Aim of the task — Pictures are not part of the copy; retype all the records below exactly.

Provided material —
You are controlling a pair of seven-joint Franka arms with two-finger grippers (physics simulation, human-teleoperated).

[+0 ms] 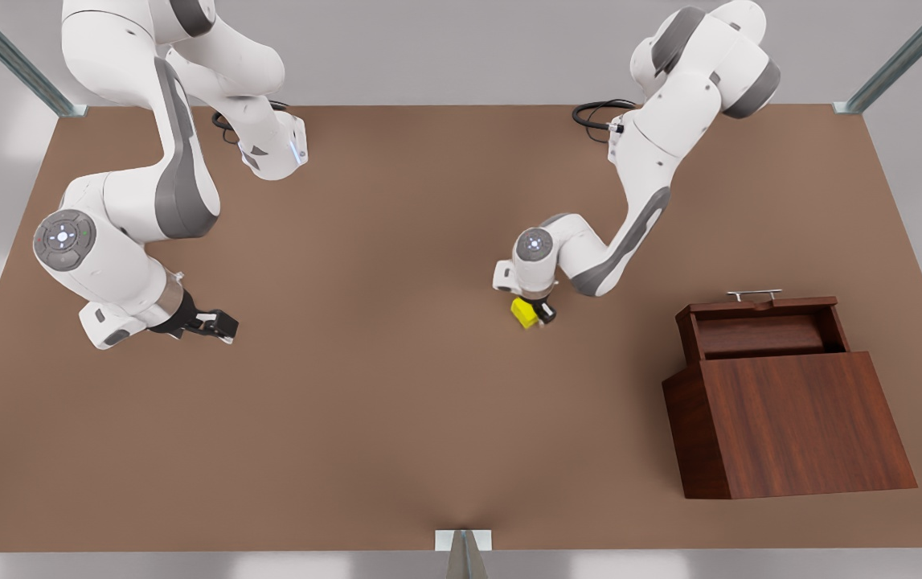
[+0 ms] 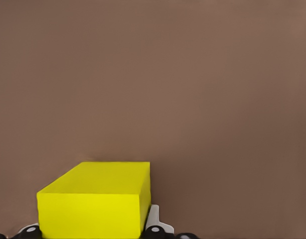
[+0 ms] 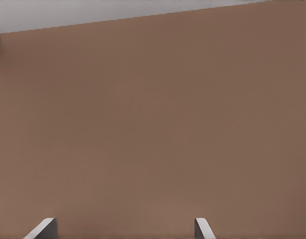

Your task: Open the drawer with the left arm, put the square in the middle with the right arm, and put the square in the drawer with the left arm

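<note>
Matt brown table [image 1: 396, 418], wood-grain drawer [image 1: 762, 334], glossy arms

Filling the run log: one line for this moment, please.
drawer open | left gripper shut on cube, mid-table | right gripper open, waiting
</note>
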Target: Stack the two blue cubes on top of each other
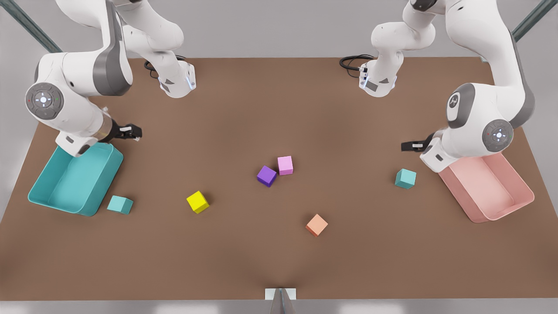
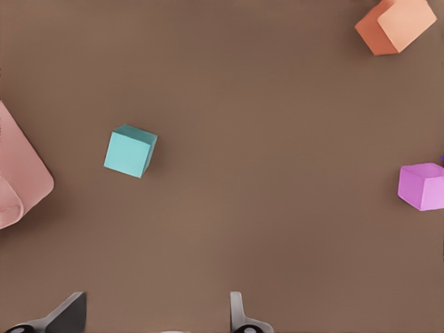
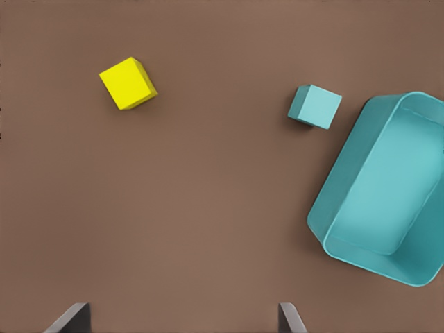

Answer to the problem —
You are controlling a pair of seven-joint Franka arms with two-finger grippers (physics simulation, human-teleoperated).

[+0 ms] 
[+0 ms] 
[+0 ms] 

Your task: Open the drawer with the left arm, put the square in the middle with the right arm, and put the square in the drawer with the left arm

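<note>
Matt brown table [image 1: 396, 418], wood-grain drawer [image 1: 762, 334], glossy arms

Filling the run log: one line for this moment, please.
drawer open | left gripper shut on cube, mid-table | right gripper open, waiting
</note>
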Target: Stack the two blue cubes on top of each other

Nothing else is needed for this exercise.